Pictures in the data below are not part of the copy; transcribe everything else exactly.

#### Recorded information

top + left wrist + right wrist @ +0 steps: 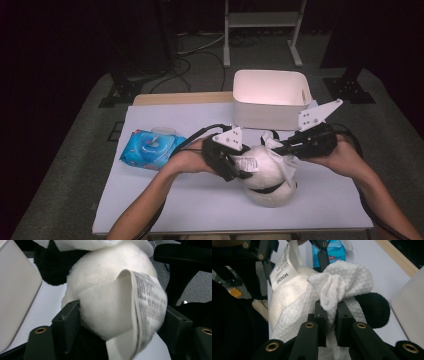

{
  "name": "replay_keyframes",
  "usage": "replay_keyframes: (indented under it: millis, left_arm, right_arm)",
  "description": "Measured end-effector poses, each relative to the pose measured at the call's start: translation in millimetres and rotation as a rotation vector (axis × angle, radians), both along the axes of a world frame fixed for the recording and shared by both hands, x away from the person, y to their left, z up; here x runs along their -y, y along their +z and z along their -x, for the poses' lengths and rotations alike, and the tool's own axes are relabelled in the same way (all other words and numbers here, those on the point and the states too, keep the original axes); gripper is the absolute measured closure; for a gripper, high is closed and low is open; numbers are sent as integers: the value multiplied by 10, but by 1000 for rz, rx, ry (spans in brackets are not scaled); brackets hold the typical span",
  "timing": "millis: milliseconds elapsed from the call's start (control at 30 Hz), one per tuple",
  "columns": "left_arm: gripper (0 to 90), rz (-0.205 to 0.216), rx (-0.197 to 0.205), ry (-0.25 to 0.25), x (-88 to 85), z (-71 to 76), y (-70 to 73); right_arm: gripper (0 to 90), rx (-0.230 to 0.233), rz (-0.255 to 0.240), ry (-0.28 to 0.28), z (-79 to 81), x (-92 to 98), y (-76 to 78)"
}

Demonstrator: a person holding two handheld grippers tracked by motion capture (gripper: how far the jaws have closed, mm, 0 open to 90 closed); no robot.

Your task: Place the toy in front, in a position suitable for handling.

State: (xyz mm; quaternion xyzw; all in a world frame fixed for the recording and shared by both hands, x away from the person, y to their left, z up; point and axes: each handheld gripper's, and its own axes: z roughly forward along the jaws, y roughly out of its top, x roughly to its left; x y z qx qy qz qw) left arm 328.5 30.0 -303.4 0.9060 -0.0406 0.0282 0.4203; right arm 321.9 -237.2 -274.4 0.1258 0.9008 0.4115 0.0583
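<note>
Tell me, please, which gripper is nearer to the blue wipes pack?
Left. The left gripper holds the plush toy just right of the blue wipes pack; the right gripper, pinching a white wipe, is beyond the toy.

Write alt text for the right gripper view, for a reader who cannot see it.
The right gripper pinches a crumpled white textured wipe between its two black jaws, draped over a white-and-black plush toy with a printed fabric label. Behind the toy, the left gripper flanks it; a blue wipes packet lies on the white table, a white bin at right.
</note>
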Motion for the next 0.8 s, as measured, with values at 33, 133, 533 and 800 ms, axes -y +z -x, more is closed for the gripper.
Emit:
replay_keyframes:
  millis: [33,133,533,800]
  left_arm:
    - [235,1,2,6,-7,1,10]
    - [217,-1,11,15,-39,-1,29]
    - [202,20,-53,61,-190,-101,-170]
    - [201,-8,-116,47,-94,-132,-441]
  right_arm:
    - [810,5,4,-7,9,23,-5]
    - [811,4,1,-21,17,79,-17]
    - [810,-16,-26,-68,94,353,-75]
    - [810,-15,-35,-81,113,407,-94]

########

Result.
top + left wrist + right wrist @ +0 steps: 

{
  "name": "replay_keyframes",
  "usage": "replay_keyframes: (indented under it: millis, left_arm, right_arm)",
  "description": "Measured end-effector poses, each relative to the pose measured at the call's start: translation in millimetres and rotation as a rotation vector (axis × angle, radians), both along the axes of a world frame fixed for the recording and shared by both hands, x away from the person, y to their left, z up; here x runs along their -y, y along their +z and z along their -x, for the poses' lengths and rotations alike, and the tool's own axes are relabelled in the same way (all other words and numbers here, those on the point and the states too, keep the original axes); gripper is the absolute measured closure; for a gripper, high is closed and low is open; numbers are sent as integers: the value multiplied by 10, but by 1000 for rz, rx, ry (spans in brackets are not scaled); brackets hold the typical span",
  "timing": "millis: milliseconds elapsed from the call's start (control at 30 Hz), one per tuple",
  "columns": "left_arm: gripper (0 to 90), rz (-0.205 to 0.216), rx (-0.197 to 0.205), ry (-0.25 to 0.25), x (-88 to 85), z (-71 to 76), y (-70 to 73); right_arm: gripper (0 to 90), rx (-0.230 to 0.233), rz (-0.255 to 0.240), ry (-0.28 to 0.28), z (-79 to 81), x (-92 to 98), y (-76 to 78)"
}

Demonstrator: a person holding two handheld grippers tracked by motion capture (gripper: how far the jaws have closed, mm, 0 open to 90 closed); no robot.

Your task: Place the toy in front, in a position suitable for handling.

State: (xyz mm; quaternion xyzw; all in a world frame fixed for the recording and shared by both hands, x away from the person, y to their left, z up; point and axes: each handheld gripper's, and its own axes: z roughly forward along the jaws, y roughly out of its top, x roughly to its left; x y z qx qy qz qw) left arm 328.5 30.0 -303.4 0.9060 -0.0406 0.0282 0.4203; right arm 321.9 -237.2 -274.4 0.1258 0.9008 0.4115 0.0583
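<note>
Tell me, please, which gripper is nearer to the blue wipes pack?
Left. The left gripper holds the plush toy just right of the blue wipes pack; the right gripper, pinching a white wipe, is beyond the toy.

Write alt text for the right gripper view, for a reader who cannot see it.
The right gripper pinches a crumpled white textured wipe between its two black jaws, draped over a white-and-black plush toy with a printed fabric label. Behind the toy, the left gripper flanks it; a blue wipes packet lies on the white table, a white bin at right.
</note>
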Motion for the next 0.8 s, as measured, with values at 33, 133, 533 and 800 ms, axes -y +z -x, more is closed for the gripper.
Emit:
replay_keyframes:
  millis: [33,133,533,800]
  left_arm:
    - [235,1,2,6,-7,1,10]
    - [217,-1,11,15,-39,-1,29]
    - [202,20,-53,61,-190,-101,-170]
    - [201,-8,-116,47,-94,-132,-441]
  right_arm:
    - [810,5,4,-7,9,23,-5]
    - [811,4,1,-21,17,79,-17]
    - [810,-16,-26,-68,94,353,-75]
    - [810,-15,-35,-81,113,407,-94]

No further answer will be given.